Pigeon pulled the car roughly off the road into a ditch and cut the engine. She suddenly became aware of the ocean of sound swelling around them, birdcalls and insects and the distant strangled yelp of a coyote. “This is the spot,” Pigeon said, unbuckling. “We gotta continue on foot.”

Ahead of them, the forest grew tight and tangled with laurel thickets like barbed wire, the outgrowth of an old nature preserve from before the blast. The Iowa Exclusion Zone lay beyond. She grabbed her pack from the trunk of the car and counted off its contents on a mental list. 

She’d told her mom she was going on a camping trip. They wouldn’t be coming back for at least a few days, Pigeon had said. And there was no food or drink to be had in the Zone, not if you hoped to see your fiftieth birthday. 
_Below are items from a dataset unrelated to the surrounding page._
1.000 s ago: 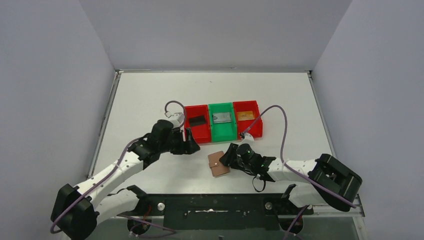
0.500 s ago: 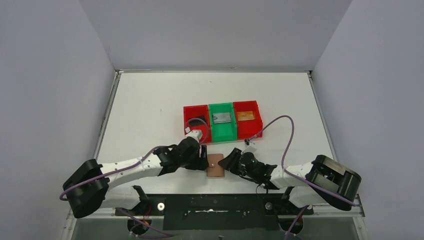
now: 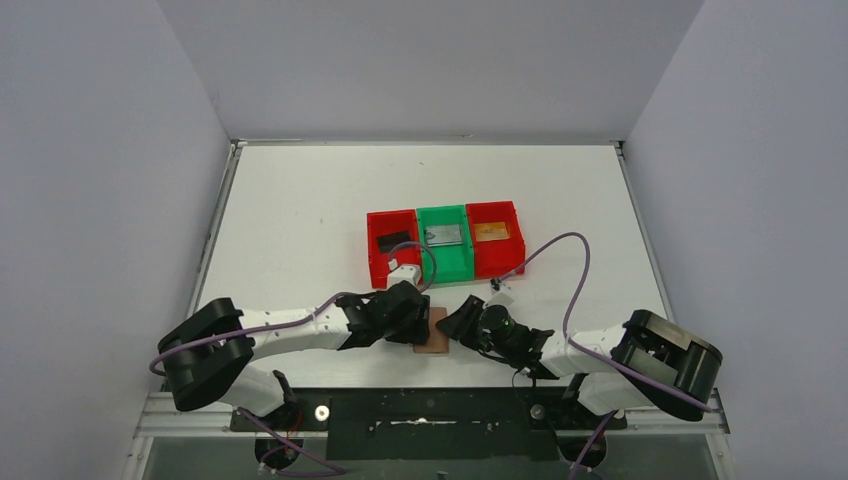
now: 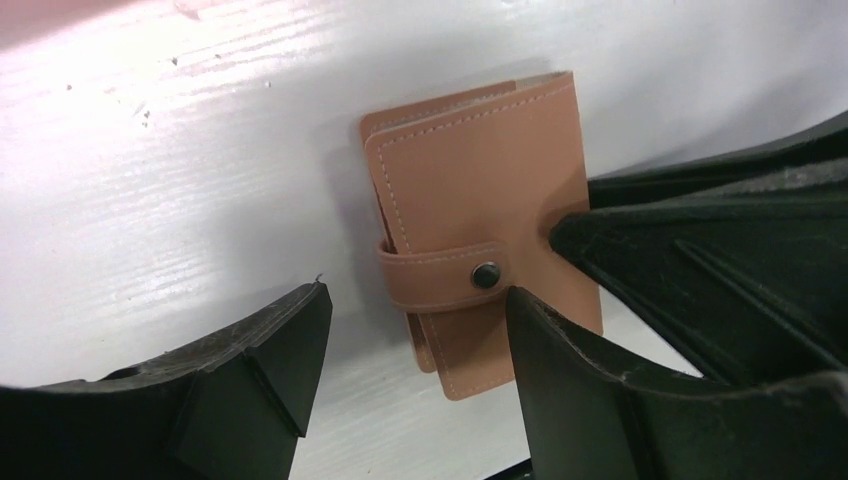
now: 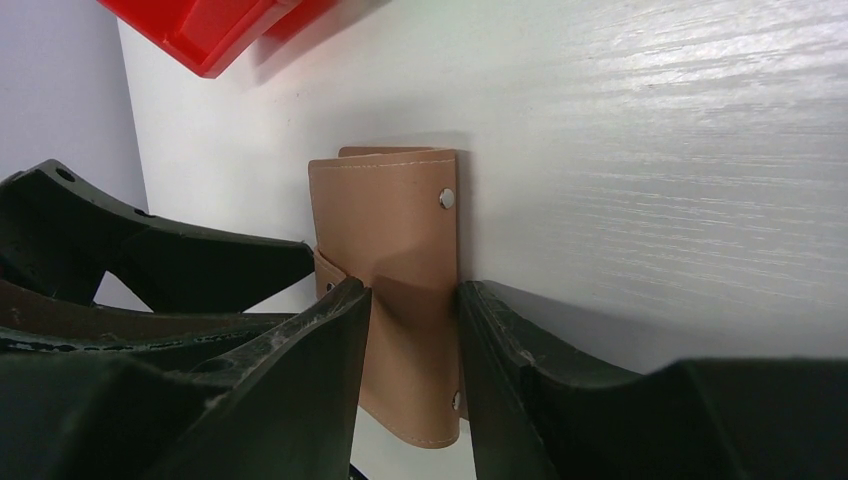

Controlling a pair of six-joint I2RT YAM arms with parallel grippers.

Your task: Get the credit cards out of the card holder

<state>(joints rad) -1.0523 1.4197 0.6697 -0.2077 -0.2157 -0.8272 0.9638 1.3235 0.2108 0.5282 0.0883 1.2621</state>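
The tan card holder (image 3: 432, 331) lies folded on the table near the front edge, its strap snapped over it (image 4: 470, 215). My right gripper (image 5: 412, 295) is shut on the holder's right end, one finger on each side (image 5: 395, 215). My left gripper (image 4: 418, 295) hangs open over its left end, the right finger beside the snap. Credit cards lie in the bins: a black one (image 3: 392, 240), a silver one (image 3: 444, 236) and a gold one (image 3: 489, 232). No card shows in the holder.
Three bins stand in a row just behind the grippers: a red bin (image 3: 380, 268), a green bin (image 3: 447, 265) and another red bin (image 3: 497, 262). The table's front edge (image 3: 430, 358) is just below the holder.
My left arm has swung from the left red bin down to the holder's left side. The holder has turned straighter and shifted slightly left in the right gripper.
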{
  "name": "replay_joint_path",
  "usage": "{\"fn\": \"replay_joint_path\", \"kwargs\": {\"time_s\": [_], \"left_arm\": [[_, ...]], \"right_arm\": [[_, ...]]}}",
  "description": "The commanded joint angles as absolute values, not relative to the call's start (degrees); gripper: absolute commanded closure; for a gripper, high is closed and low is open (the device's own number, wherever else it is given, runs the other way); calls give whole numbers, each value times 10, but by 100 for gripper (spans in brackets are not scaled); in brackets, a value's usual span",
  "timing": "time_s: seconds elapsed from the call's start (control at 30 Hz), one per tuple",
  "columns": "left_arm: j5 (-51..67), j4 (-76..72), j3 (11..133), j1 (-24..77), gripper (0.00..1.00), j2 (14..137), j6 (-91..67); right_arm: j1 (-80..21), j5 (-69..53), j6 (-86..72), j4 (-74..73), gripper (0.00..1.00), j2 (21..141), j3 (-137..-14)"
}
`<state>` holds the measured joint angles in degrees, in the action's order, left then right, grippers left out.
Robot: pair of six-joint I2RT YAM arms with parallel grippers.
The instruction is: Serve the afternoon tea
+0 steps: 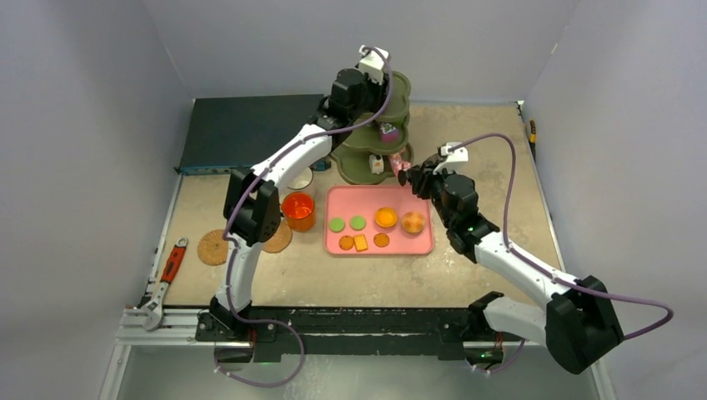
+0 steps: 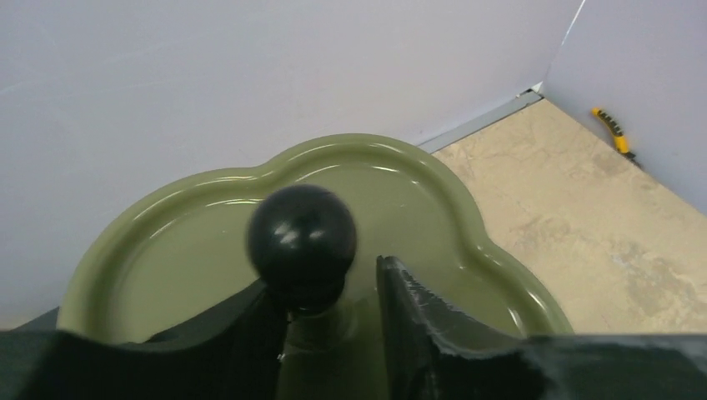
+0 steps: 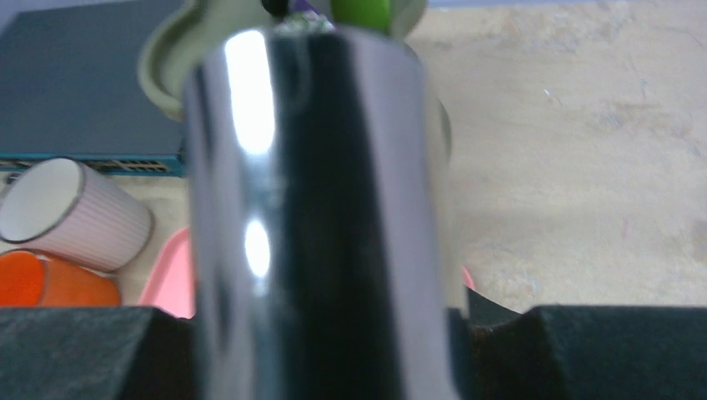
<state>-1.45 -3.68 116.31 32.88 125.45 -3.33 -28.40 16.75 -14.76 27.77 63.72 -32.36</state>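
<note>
The olive-green three-tier stand [image 1: 354, 171] is standing at the far middle of the table, just beyond the pink tray [image 1: 421, 243]. The left gripper [image 2: 329, 327] is reaching down onto its top tier, fingers [image 2: 421, 329] closing on either side of the post right under the black knob [image 2: 301, 236] and pressing against it. That arm is crossing over the white mug [image 3: 71, 212] and one cork coaster [image 1: 280, 238], hiding part of each; the other coaster [image 1: 213, 247] is lying clear to the near left. The orange mug [image 1: 298, 210] is sitting just left of the tray.

The right gripper [image 1: 406, 177] is hanging beside the stand's lowest tier, over the tray's far right corner, clamping a shiny silver-sided thing [image 3: 317, 217] that is blocking most of its own camera; I cannot tell what it is.

Green biscuits [image 1: 336, 224] and orange biscuits [image 1: 381, 240] are lying on the tray. A small cake [image 1: 388, 131] is sitting on the middle tier. The dark-blue box [image 1: 242, 133] is lying at the far left, a red-handled wrench [image 1: 167, 279] at the near left edge.
</note>
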Motion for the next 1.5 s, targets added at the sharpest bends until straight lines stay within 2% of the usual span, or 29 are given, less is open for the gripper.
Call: {"fn": "replay_joint_path", "kwargs": {"time_s": [0.0, 0.03, 0.13, 0.3, 0.47, 0.7, 1.2, 1.3, 1.47], "left_arm": [[-66, -46, 1186, 341, 42, 1202, -34], [-66, -38, 1185, 340, 31, 1196, -34], [-43, -5, 1178, 336, 15, 1175, -21], [39, 49, 1161, 307, 4, 1143, -16], [116, 78, 1162, 263, 3, 1130, -31], [167, 98, 1145, 240, 2, 1108, -20], [184, 107, 1094, 225, 2, 1063, -2], [189, 107, 1091, 221, 2, 1062, -3], [230, 106, 1106, 216, 2, 1074, 13]], "right_arm": [[-290, 123, -133, 330, 81, 625, -386], [-292, 118, -132, 333, 81, 627, -394], [-300, 105, -130, 342, 81, 640, -420], [-322, 103, -119, 359, 81, 680, -465], [-330, 101, -115, 379, 81, 716, -495], [-335, 117, -98, 414, 80, 762, -521], [-335, 163, -72, 509, 79, 866, -552], [-338, 162, -75, 503, 75, 877, -557], [-348, 167, -78, 495, 58, 875, -553]]}}
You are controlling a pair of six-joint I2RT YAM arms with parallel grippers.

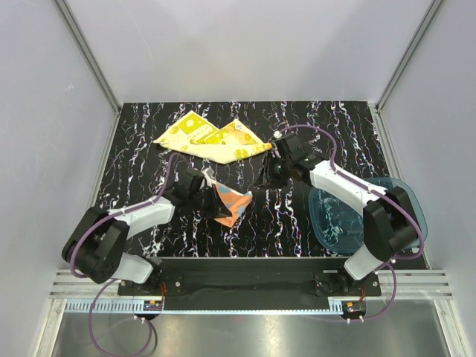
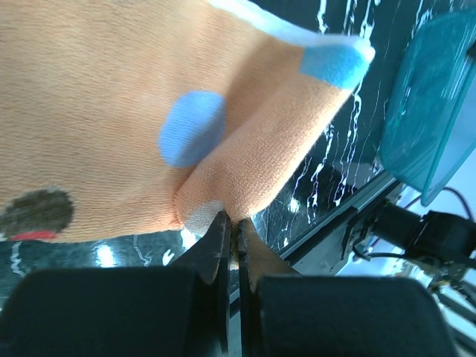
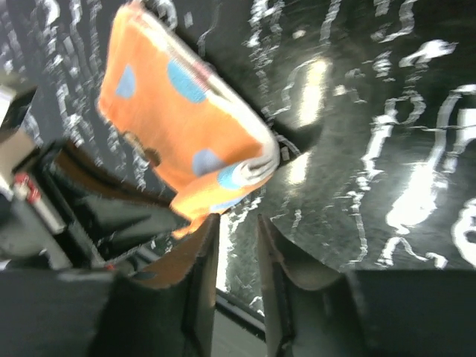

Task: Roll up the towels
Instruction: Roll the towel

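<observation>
The orange towel [image 1: 232,206] with light-blue dots lies folded and partly lifted at the middle of the black marbled table [image 1: 149,149]. My left gripper [image 1: 210,195] is shut on a pinched fold of it. In the left wrist view the orange towel [image 2: 111,104] fills the frame above the left gripper [image 2: 232,222]. The yellow towel [image 1: 212,138] lies spread flat at the back. My right gripper [image 1: 266,177] hovers just right of the orange towel. In its own view the right gripper [image 3: 236,230] stands open by a narrow gap with nothing in it, and the orange towel [image 3: 175,123] sits ahead and left of it.
A translucent blue tray [image 1: 401,195] sits at the right edge of the table under the right arm, and the same tray [image 2: 435,104] shows in the left wrist view. Grey walls enclose the table on three sides. An aluminium rail [image 1: 245,286] runs along the near edge.
</observation>
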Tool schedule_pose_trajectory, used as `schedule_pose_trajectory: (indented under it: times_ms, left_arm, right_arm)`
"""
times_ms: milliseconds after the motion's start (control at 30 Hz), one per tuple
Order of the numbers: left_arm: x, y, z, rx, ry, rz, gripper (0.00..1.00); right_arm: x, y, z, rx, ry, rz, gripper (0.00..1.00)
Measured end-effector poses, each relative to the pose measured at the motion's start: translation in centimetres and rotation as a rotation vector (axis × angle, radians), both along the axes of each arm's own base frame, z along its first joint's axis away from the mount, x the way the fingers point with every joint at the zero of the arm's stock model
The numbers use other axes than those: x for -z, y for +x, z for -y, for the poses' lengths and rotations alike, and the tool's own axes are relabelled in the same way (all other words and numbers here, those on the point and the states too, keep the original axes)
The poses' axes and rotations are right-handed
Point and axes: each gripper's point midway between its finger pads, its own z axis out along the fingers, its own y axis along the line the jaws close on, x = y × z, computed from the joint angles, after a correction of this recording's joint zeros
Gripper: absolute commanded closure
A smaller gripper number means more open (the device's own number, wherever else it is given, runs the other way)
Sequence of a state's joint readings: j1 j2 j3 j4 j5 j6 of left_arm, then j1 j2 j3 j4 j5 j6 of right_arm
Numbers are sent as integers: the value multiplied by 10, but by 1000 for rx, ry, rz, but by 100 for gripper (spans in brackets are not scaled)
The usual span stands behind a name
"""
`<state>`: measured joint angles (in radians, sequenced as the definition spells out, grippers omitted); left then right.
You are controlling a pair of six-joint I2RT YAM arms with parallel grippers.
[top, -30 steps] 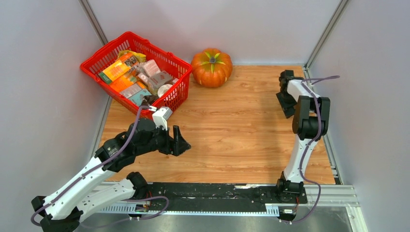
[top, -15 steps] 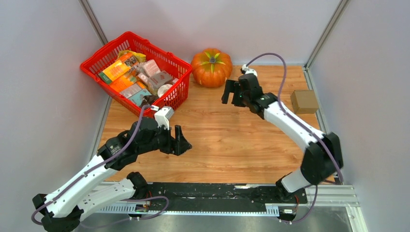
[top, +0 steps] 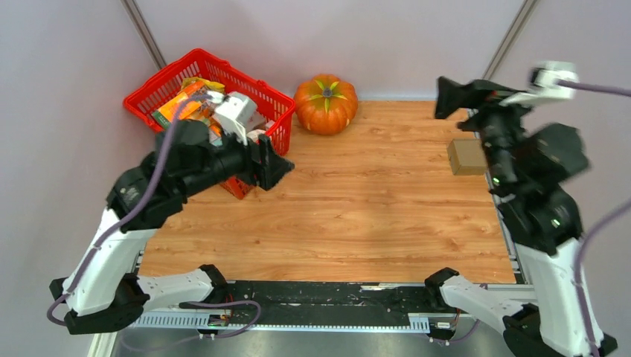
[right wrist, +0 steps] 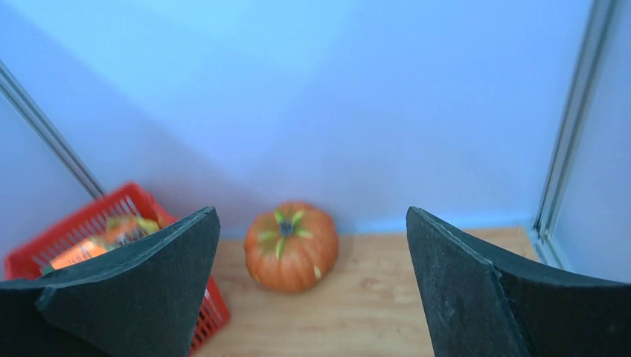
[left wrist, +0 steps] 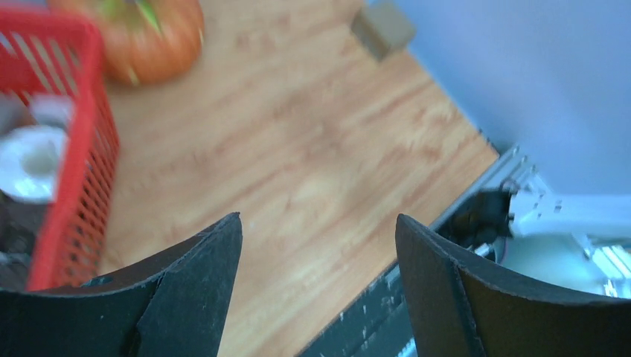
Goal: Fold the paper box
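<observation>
Both tools spread wide and empty, left tool (top: 277, 165) and right tool (top: 446, 97) high above the table (top: 357, 208).

In the top view we lose the 5 o'clock corner of the red basket (top: 277, 108) and some of its packages behind the left arm (top: 186, 160). The smeared right arm (top: 532, 160) overlaps the 3 o'clock edge of the paper box (top: 464, 156). From the left wrist the pumpkin (left wrist: 152, 33) at 11 o'clock is blurred and cut by the top edge, and the box at 1 o'clock is too soft to show any flaps.
</observation>
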<state>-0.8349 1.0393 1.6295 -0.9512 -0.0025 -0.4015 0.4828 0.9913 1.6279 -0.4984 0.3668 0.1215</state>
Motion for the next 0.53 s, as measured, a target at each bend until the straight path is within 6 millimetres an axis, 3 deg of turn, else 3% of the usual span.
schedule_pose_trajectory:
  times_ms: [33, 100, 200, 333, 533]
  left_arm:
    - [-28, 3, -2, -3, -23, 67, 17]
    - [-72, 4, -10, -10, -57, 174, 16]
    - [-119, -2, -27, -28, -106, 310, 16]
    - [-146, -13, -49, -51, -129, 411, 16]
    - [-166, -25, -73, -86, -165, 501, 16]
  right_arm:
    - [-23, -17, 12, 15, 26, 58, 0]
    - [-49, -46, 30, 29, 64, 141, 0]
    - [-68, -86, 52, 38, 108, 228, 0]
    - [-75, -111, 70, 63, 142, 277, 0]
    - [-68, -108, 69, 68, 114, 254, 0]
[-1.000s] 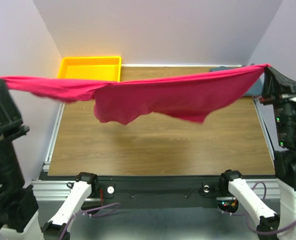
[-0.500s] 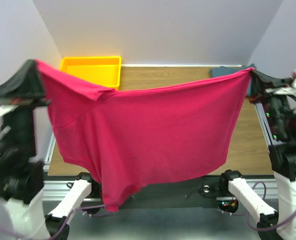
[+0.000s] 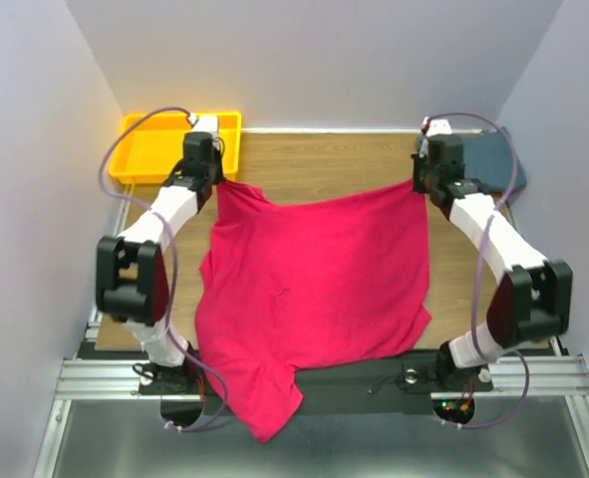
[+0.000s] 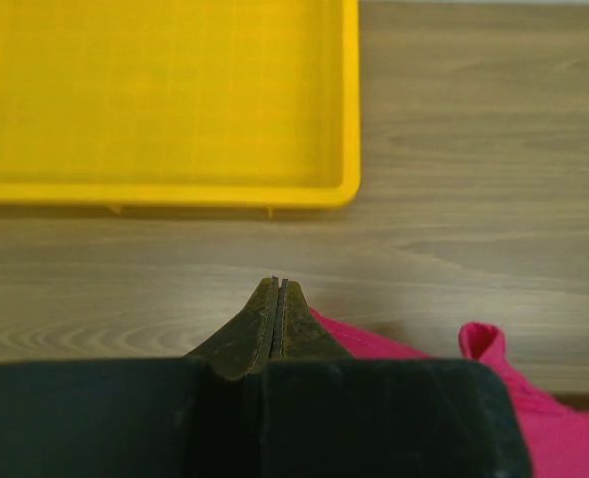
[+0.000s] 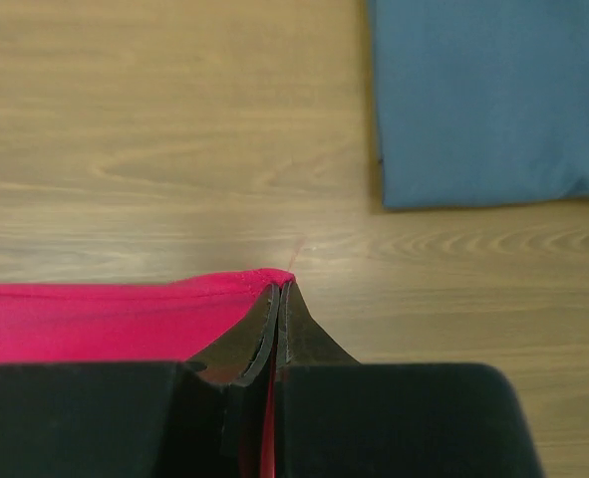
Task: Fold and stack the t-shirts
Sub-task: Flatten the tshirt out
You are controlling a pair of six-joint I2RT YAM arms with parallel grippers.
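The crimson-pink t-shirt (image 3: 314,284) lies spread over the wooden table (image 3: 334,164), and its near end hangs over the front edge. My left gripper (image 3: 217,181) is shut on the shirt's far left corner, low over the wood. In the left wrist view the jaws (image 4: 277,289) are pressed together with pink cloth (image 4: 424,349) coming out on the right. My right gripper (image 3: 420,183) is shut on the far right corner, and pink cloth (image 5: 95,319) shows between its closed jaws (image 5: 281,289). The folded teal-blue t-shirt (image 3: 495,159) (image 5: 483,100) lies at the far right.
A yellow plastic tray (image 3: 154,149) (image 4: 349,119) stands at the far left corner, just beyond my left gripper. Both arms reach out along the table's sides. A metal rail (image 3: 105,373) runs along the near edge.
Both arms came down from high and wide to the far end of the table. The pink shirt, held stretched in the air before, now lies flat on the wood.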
Pigeon took a few steps into the woods, then turned back, his own pack hanging off his shoulder. “Emily, you coming? Don’t be getting cold feet, now.”

She looked back at the road. No tanks. Not yet, anyway.


She was twenty-six, and one of her charges was getting on her nerves as they hiked the familiar trails towards the Zone’s perimeter fence, the dusky sky visible through the treetops. 

“Hatchet, what do you mean you haven’t read Permanent Exclusion?” the kid was saying. “You’re a stalker, I thought it was like, the foundational text.” 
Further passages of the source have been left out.